- Directed by: Prem
- Written by: Prem
- Produced by: Indira Prem
- Starring: Prem Yuvarani
- Cinematography: K. C. Diwakar
- Edited by: Gokula Chezhian
- Music by: Ekandhan
- Production company: A Lotus Film Company
- Release date: 16 September 1994;
- Running time: 145 minutes
- Country: India
- Language: Tamil

= Veeramani (film) =

Veeramani is a 1994 Indian Tamil-language action film directed by Prem. The film stars himself and Yuvarani, with Prakash, Vinu Chakravarthy, V. K. Ramasamy, Jai Ganesh and Charle playing supporting roles. It was released on 16 September 1994.

== Plot ==

The film begins with the murder of a scientist. The superintendent of police Veeramani catches the culprit. During the enquiry, the culprit Gautham reveals everything. Gautham was, in fact, a talented sprinter but jobless. He therefore needed money for his father's surgery, so Shaktiman hired him to kill the scientist. Shaktiman is the leader of a terrorist group and he is also a fake swami. In the meantime, the journalist Rakeswari falls in love with Veeramani. The rest of the film is a cat-and-mouse game between Shaktiman and Veeramani.

== Soundtrack ==
The music was composed by Ekandhan, with lyrics written by Vaali.

| Song | Singer(s) | Duration |
|---|---|---|
| "Veeramani" | Usha Uthup | 4:30 |
| "Chithirathil Thottu" | S. P. Balasubrahmanyam, Mano, K. S. Chithra, Swarnalatha | 4:00 |
| "Aagayam Bhoomi" | K. J. Yesudas, Radhika Ravishankar | 4:10 |

== Reception ==
Malini Mannath of The Indian Express said, "the screenplay is weak, some of the key characters [...] and situations [...] are not handled convincingly.
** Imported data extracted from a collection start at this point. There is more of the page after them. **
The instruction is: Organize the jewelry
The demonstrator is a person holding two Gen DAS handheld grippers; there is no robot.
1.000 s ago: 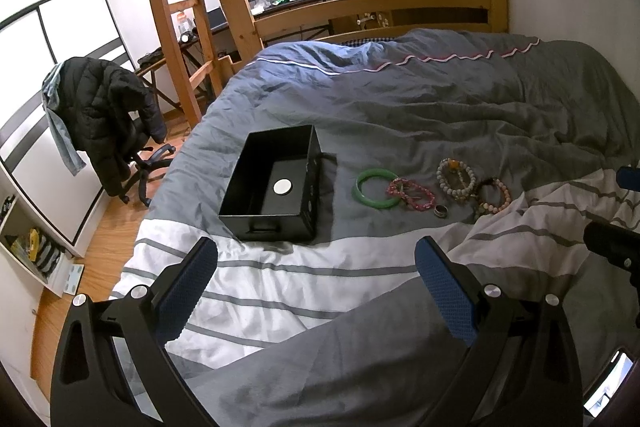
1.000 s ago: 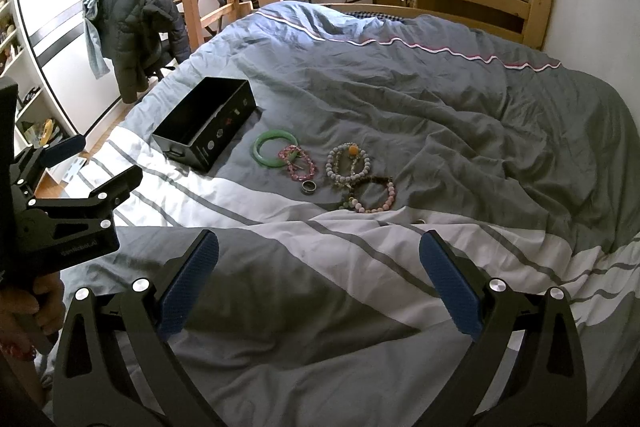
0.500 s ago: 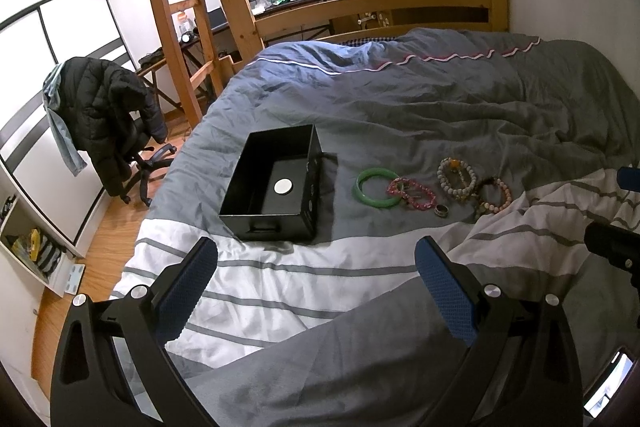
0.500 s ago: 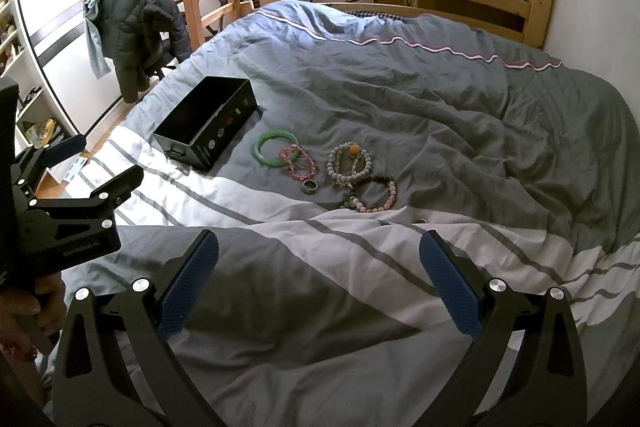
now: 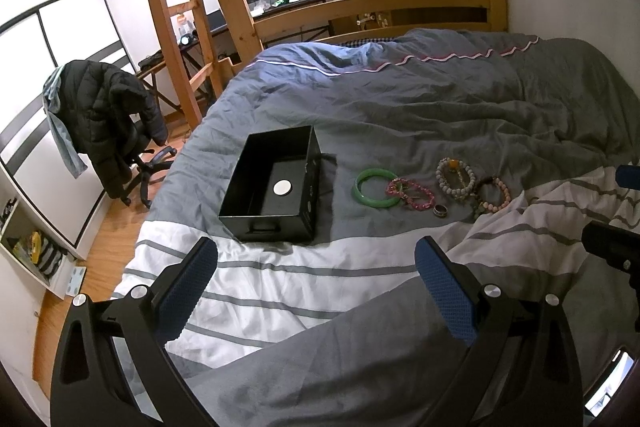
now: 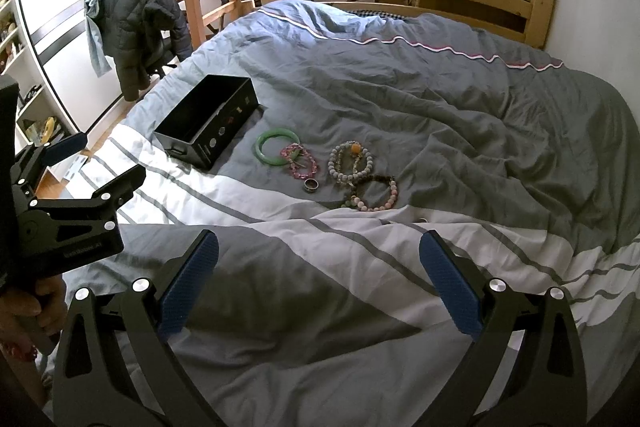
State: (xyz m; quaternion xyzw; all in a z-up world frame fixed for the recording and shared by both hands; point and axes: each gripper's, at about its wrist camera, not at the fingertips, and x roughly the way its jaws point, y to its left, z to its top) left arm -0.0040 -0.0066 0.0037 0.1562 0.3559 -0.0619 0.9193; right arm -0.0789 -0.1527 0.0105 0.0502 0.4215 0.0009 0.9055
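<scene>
An open black box [image 5: 276, 183] [image 6: 208, 125] sits on the grey bedspread with a small white disc [image 5: 282, 187] inside. To its right lie a green bangle [image 5: 376, 188] [image 6: 277, 146], a pink bead bracelet [image 5: 410, 193] [image 6: 300, 159], a dark ring [image 5: 440, 211] [image 6: 311, 185], a pale bead bracelet [image 5: 456, 173] [image 6: 351, 163] and a pinkish bead bracelet [image 5: 493, 194] [image 6: 374, 193]. My left gripper [image 5: 316, 279] is open and empty, short of the box. My right gripper [image 6: 318, 271] is open and empty, short of the jewelry.
The bed has a grey and white striped duvet [image 5: 304, 267]. A wooden ladder and bed frame [image 5: 208, 7] stand behind. An office chair with a black jacket [image 5: 108, 119] stands on the floor at left. The left gripper shows in the right wrist view [image 6: 60, 211].
</scene>
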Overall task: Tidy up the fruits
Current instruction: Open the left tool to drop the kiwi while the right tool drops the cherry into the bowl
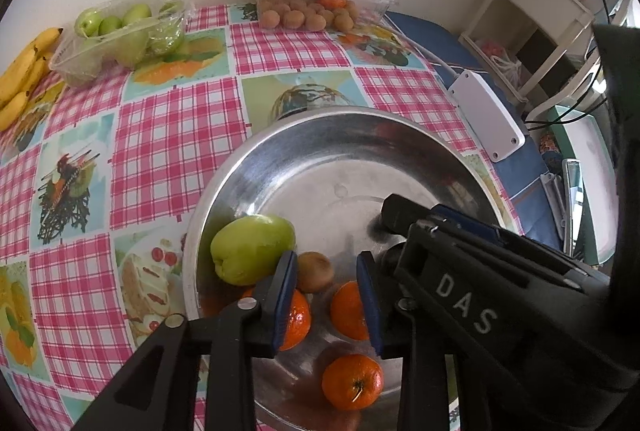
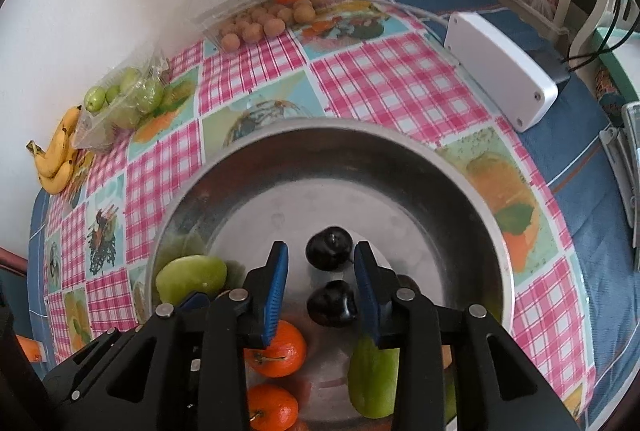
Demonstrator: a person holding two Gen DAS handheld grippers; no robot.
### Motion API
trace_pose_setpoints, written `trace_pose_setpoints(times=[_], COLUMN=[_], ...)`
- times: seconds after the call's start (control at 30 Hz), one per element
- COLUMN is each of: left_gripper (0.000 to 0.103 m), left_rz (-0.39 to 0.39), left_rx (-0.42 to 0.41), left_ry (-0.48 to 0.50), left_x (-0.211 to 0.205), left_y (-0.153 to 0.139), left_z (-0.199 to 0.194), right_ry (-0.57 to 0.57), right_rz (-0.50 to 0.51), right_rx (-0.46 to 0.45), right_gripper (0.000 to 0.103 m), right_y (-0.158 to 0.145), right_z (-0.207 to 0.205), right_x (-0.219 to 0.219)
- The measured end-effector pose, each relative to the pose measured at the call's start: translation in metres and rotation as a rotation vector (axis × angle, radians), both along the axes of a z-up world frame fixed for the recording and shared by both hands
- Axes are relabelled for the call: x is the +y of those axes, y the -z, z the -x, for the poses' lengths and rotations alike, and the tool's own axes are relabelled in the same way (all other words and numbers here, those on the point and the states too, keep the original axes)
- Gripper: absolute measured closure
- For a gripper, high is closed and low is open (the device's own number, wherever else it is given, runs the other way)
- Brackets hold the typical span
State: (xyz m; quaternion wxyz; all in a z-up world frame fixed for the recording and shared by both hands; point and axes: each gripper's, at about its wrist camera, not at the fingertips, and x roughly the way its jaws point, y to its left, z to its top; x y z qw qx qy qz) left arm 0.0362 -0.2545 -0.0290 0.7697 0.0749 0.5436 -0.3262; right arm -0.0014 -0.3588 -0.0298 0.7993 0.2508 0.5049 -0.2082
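Both grippers hang over the metal bowl (image 1: 280, 151), which sits on the checked table (image 1: 168, 119) and already holds a fair share of the fruit, so the job looks partly done.

In the left wrist view the left gripper (image 1: 327, 307) has its fingers (image 1: 285, 301) spread a little with nothing pinched. A kiwi (image 1: 315, 271) lies just beyond the tips at 12 o'clock. One mandarin (image 1: 296, 323) sits beside the left finger, another mandarin (image 1: 349, 311) beside the right finger, and a third mandarin (image 1: 352, 382) lies at 6 o'clock. A green apple (image 1: 252, 249) rests against the bowl wall at 10 o'clock.

In the right wrist view the right gripper (image 2: 321, 291) likewise has its fingers (image 2: 276, 295) slightly apart and empty. Two dark plums lie between and ahead of them: one plum (image 2: 329, 249) at 12 o'clock, the other plum (image 2: 332, 303) in the gap without the pads pressing on it. A second green fruit (image 2: 372, 379) lies at 5 o'clock.

Still outside the bowl, along the wall: bananas (image 1: 20, 79) at 9 o'clock, a tray of small green fruit (image 1: 120, 35) at 10 o'clock, and a clear box of small brown fruit (image 1: 312, 7) at 12 o'clock. Those probably remain to be sorted.
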Motion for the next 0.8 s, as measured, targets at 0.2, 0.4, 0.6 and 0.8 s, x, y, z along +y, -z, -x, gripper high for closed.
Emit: trace_pose_setpoints(times=[0.2, 0.4, 0.6, 0.8], left_gripper=[0.065, 0.065, 0.065, 0.065], left_rz=[0.018, 0.0, -0.008, -0.035], left_rx=[-0.016, -0.013, 0.013, 0.032], left_ry=[-0.013, -0.059, -0.131, -0.247], left_x=[0.004, 0.015, 0.033, 0.06], left_y=[-0.013, -0.019, -0.018, -0.013], left_z=[-0.002, -0.011, -0.025, -0.043], right_ry=[-0.001, 0.006, 0.011, 0.005], right_rz=[0.03, 0.042, 0.031, 0.025], right_rx=[-0.031, -0.048, -0.039, -0.031], right_gripper=[0.067, 0.067, 0.068, 0.068], right_y=[-0.018, -0.027, -0.024, -0.021], right_z=[0.003, 0.006, 0.006, 0.005], right_x=[0.002, 0.001, -0.001, 0.002])
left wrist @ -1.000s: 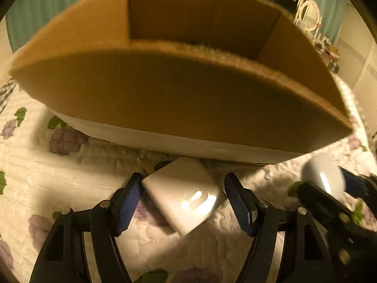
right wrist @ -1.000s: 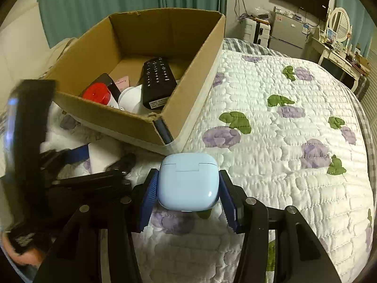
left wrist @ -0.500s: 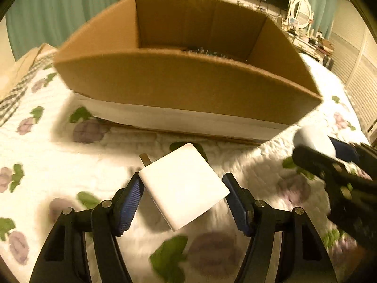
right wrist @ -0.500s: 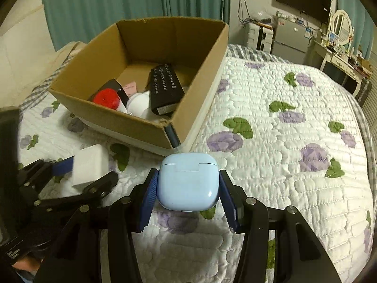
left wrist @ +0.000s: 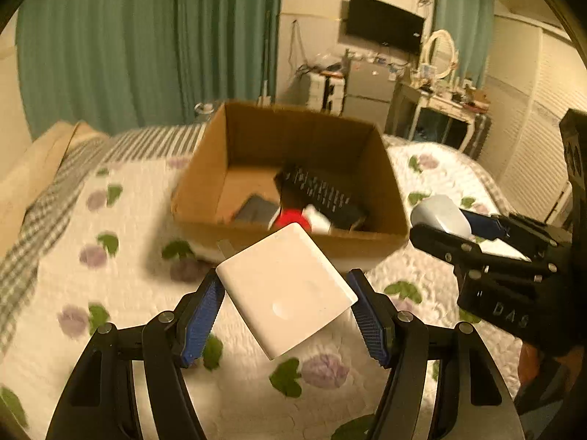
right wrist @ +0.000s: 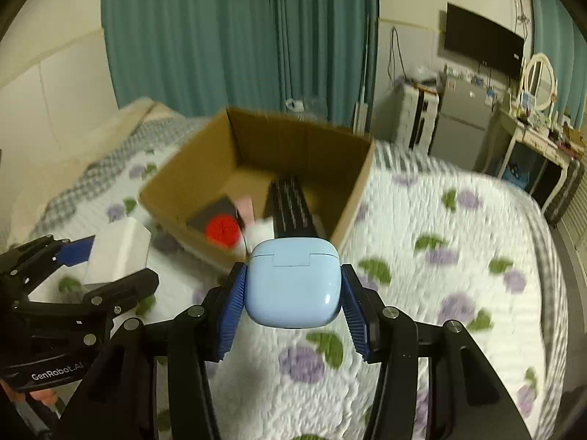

Individual shots seem to be well-planned and sickly executed, and there are some good moments in the film" like the climax. Thulasi of Kalki wrote the film reminds of films of Jaishankar, praised Gemini Ganesan's cameo, Yuvarani's presence as relief felt the film whose pep carried till the interval gets lost in the next scene panning the climax fight and cinematography.